- **WHAT IS NEEDED**: A single total is needed, the number of lines of this listing that contain the string "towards".

- **RECORDS FOR THE TASK**:
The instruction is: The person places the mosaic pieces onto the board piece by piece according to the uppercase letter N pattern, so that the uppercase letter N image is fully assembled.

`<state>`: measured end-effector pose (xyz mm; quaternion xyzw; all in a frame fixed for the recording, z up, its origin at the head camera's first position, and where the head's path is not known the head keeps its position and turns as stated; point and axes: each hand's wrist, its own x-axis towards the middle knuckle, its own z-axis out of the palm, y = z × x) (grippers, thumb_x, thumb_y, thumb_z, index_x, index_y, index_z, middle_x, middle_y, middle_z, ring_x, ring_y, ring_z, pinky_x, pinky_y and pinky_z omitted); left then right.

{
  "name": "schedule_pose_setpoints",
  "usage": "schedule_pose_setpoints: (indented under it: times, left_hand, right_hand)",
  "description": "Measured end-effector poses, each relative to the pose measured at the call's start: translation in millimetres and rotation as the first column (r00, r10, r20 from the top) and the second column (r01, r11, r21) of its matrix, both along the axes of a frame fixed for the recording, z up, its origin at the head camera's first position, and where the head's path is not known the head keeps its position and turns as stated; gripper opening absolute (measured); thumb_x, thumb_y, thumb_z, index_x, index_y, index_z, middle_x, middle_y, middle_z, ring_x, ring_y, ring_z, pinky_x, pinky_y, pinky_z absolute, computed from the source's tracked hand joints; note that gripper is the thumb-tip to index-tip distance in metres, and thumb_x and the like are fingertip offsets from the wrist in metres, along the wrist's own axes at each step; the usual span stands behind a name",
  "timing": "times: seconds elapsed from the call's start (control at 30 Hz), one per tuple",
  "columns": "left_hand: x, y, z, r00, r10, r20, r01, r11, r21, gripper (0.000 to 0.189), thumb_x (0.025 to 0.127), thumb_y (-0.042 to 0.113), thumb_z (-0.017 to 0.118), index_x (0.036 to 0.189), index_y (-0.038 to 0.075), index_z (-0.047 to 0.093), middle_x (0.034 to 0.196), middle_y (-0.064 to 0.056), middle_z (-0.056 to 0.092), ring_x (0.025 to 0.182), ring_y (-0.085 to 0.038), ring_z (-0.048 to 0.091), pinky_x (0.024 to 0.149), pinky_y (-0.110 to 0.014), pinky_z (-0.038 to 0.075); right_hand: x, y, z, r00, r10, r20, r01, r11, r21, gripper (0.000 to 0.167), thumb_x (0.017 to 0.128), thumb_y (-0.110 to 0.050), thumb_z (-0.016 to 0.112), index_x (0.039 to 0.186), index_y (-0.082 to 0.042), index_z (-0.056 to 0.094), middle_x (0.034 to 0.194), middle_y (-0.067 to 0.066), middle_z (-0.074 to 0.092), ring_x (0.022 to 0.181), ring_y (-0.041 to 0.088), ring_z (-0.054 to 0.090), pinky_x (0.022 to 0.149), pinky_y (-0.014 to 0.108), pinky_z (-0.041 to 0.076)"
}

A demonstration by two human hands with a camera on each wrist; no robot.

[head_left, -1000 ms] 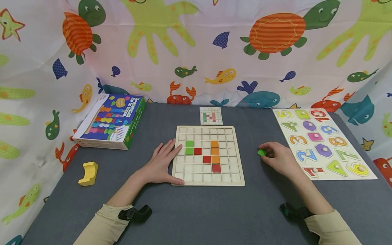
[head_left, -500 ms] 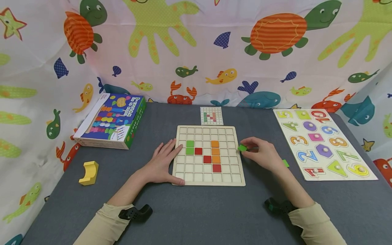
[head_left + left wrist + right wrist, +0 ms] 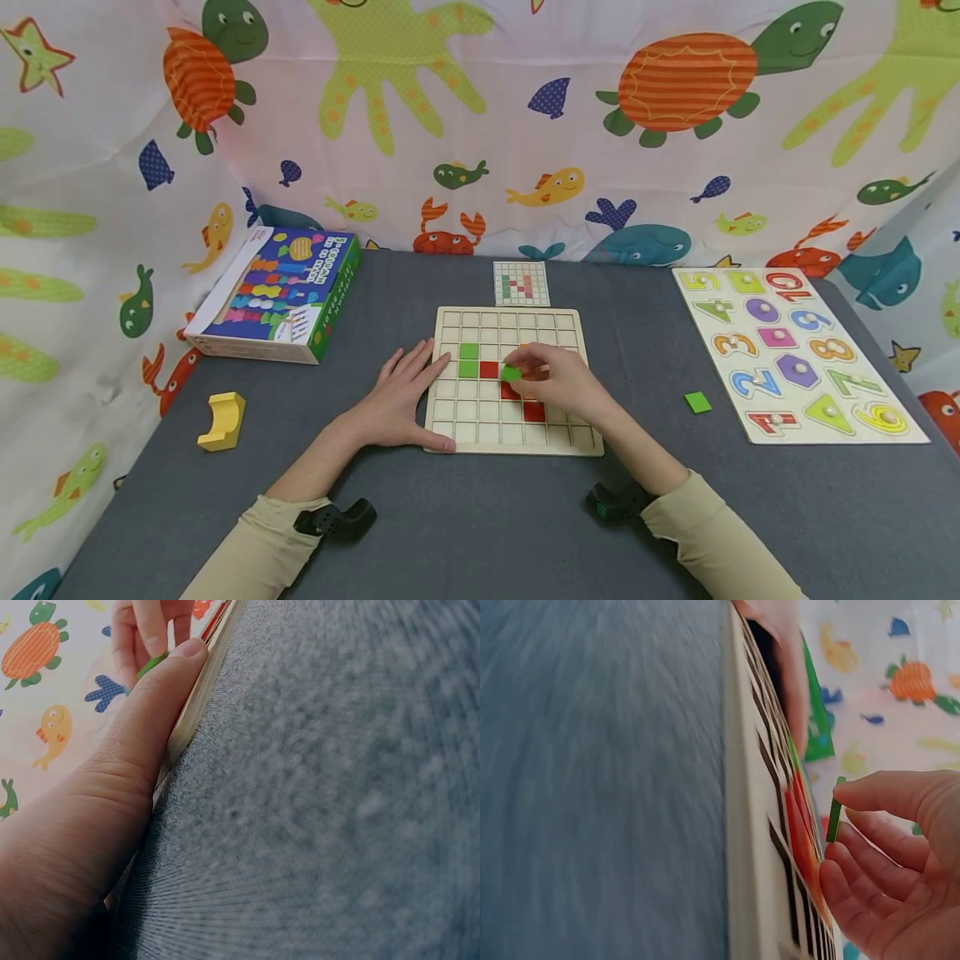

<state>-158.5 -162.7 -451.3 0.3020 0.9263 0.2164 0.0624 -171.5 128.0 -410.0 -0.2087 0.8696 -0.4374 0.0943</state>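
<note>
Over the middle of a wooden grid board (image 3: 487,433), my right hand (image 3: 558,382) pinches a green square tile (image 3: 511,373) between thumb and fingers. The right wrist view shows that tile (image 3: 836,810) edge-on, held above the board. My left hand (image 3: 393,400) lies with fingers spread along the board's left edge, thumb (image 3: 161,690) on its near corner. Two green tiles (image 3: 468,360) and a red tile (image 3: 488,370) sit in cells left of the right hand. Another red tile (image 3: 534,412) shows below it. The right hand partly covers a further red tile and the orange ones.
A small pattern card (image 3: 521,283) lies behind the board. One loose green tile (image 3: 697,402) rests to the right, beside a number puzzle board (image 3: 802,354). On the left are a toy box (image 3: 273,292) and a yellow curved block (image 3: 222,421).
My right hand has carried the green tile leftward from beside the puzzle board to over the grid, uncovering the loose green tile. The left hand stays on the board's edge.
</note>
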Motion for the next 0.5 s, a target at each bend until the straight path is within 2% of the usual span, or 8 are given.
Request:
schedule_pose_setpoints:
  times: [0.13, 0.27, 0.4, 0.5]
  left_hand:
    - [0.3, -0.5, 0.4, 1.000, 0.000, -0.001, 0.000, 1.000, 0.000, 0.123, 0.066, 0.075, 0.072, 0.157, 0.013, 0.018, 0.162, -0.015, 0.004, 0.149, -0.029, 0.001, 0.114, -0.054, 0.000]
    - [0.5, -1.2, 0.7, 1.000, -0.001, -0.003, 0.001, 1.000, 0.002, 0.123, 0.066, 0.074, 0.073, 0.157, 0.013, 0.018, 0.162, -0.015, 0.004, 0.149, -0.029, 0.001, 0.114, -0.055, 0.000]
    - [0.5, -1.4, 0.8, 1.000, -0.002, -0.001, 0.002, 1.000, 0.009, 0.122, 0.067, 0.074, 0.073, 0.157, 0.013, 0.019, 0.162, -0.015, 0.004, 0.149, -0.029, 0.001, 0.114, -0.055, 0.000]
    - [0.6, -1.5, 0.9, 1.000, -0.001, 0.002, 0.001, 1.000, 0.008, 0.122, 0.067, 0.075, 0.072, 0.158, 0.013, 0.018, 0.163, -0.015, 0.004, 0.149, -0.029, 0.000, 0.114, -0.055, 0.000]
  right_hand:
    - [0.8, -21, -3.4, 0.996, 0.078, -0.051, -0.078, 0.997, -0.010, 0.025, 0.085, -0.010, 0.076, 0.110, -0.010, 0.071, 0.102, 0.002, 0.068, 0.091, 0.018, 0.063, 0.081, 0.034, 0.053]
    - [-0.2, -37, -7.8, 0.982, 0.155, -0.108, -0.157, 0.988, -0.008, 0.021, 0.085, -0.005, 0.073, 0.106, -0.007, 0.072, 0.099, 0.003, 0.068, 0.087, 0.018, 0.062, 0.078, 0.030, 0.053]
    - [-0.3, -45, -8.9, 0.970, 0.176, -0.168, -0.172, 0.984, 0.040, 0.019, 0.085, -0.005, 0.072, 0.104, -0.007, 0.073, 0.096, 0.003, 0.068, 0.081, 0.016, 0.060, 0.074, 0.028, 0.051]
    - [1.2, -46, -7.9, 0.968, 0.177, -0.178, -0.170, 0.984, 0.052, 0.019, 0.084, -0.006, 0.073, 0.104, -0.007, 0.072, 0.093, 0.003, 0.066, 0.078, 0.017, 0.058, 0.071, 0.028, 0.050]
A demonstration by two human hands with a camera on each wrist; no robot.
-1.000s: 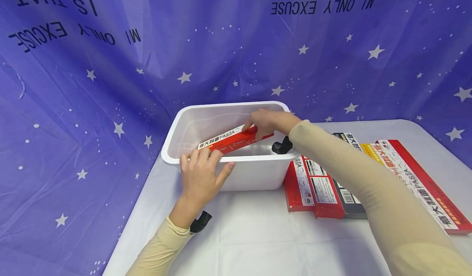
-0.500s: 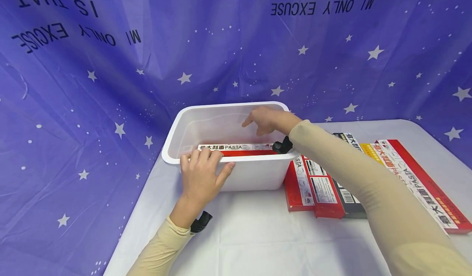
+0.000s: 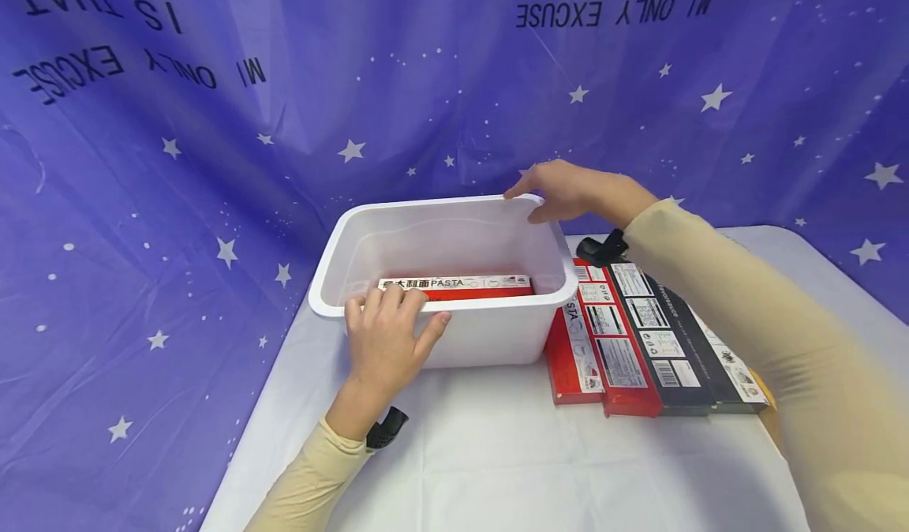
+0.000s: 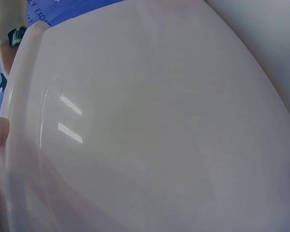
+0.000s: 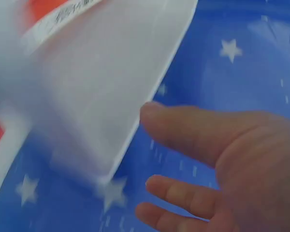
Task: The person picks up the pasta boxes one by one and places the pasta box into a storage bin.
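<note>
In the head view my left hand (image 3: pixel 386 342) grips the near rim of a white plastic bin (image 3: pixel 483 335), fingers bent over the edge and thumb outside. The left wrist view is filled mostly by the bin's smooth outer wall (image 4: pixel 150 121), with the thumb at the left edge. Inside the bin a red and white pasta box (image 3: pixel 490 282) lies along the near wall, partly hidden by the rim and my fingers. Above the bin's back right corner is my right hand (image 3: pixel 564 191), holding nothing, its fingers spread loosely. The right wrist view has its thumb (image 5: pixel 183 130) near the rim.
Right of the bin, several pasta boxes lie side by side on the white-covered table (image 3: pixel 497 445): red boxes (image 3: pixel 618 350), dark boxes (image 3: pixel 671 350) and a yellow one (image 3: pixel 770 410) mostly under my right sleeve. A purple star-patterned cloth (image 3: pixel 440 82) hangs behind.
My right hand has let go of the red pasta box, which dropped from a slant to lying flat in the bin. That hand has moved right and up to the back corner; my left stays.
</note>
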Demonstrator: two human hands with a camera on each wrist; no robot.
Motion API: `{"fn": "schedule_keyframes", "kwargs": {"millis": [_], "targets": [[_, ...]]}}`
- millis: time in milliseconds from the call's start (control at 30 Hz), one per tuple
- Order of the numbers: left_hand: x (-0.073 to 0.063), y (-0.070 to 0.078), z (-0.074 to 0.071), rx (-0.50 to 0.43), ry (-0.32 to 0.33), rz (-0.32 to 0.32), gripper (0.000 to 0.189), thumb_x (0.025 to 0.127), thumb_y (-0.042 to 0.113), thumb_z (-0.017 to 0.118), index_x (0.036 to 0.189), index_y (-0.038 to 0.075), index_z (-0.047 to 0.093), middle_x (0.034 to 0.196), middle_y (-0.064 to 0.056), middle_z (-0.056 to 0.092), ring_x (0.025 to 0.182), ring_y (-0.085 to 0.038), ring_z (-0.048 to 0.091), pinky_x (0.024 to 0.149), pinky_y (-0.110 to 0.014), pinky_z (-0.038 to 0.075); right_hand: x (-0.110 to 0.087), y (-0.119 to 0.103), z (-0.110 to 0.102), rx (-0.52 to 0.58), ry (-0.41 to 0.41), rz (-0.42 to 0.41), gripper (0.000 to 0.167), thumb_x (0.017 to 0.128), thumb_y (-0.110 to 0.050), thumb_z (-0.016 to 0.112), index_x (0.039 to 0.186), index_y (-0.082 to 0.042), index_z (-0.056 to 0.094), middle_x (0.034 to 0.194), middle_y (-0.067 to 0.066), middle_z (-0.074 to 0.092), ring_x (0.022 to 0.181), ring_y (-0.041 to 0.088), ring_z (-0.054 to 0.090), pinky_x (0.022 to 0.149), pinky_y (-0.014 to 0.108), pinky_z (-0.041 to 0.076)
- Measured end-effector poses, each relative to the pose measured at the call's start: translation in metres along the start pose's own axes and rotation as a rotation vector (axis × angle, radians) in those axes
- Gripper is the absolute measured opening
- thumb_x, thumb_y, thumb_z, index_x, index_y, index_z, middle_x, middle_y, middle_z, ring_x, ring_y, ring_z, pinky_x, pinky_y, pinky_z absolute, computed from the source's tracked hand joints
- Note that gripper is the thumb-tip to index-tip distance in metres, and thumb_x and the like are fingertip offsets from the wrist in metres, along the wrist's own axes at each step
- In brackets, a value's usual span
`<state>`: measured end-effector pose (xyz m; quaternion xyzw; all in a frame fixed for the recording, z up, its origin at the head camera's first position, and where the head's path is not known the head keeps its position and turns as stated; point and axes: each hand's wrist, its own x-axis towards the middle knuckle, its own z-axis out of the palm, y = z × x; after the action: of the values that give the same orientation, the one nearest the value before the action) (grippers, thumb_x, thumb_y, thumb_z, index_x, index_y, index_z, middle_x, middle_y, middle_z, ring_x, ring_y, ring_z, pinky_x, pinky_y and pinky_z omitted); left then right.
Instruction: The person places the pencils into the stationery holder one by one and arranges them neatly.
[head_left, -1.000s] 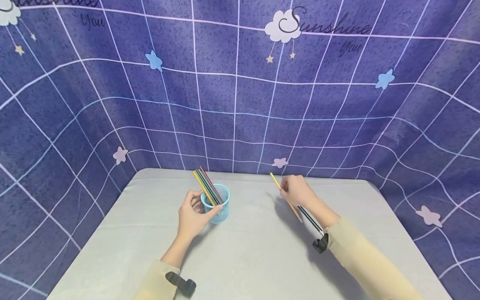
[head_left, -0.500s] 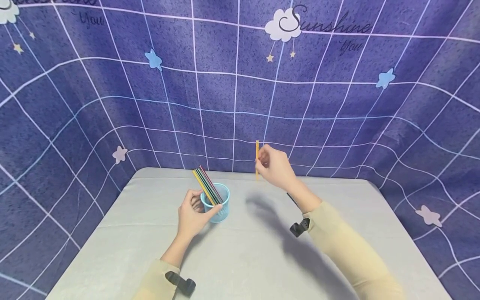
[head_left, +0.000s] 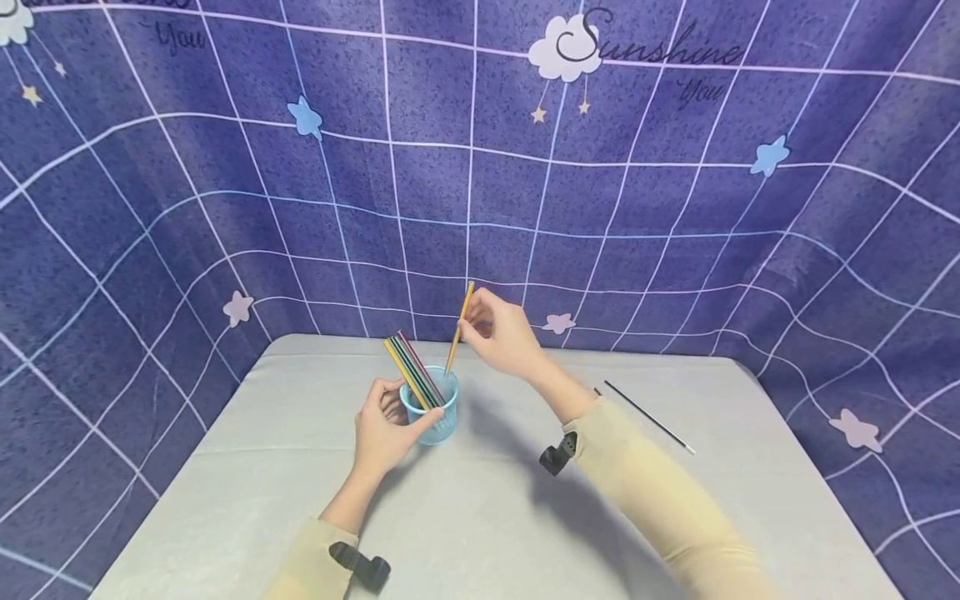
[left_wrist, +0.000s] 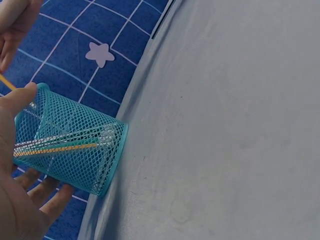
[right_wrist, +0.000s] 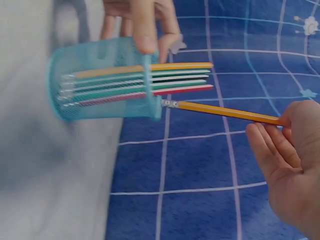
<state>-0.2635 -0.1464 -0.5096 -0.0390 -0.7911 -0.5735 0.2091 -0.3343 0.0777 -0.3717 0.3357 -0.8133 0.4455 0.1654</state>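
My left hand (head_left: 386, 429) holds a light-blue mesh pencil cup (left_wrist: 75, 135) on the table, thumb at the rim and fingers around the far side. Several pencils (head_left: 412, 371), yellow, green, dark and red, lean to the left inside the cup. Between thumb and fingertips my right hand (head_left: 506, 333) pinches a yellow-orange pencil (right_wrist: 225, 110). Its eraser end points down at the cup's opening; in the right wrist view the metal band is right at the rim. Whether the tip is inside the cup I cannot tell.
A dark pencil (head_left: 649, 417) with a pale end lies on the grey tablecloth (head_left: 465, 533) to the right. Another dark pencil end (head_left: 597, 392) shows beside the right sleeve, mostly hidden. A blue grid-patterned curtain (head_left: 480, 200) stands behind and along both sides.
My right hand has picked the yellow-orange pencil up off the right side of the table, turned it steeply and carried it left to the cup. The left hand and cup stay put.
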Motion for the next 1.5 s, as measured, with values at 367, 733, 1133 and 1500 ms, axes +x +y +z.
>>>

- **EXERCISE RESPONSE**: 2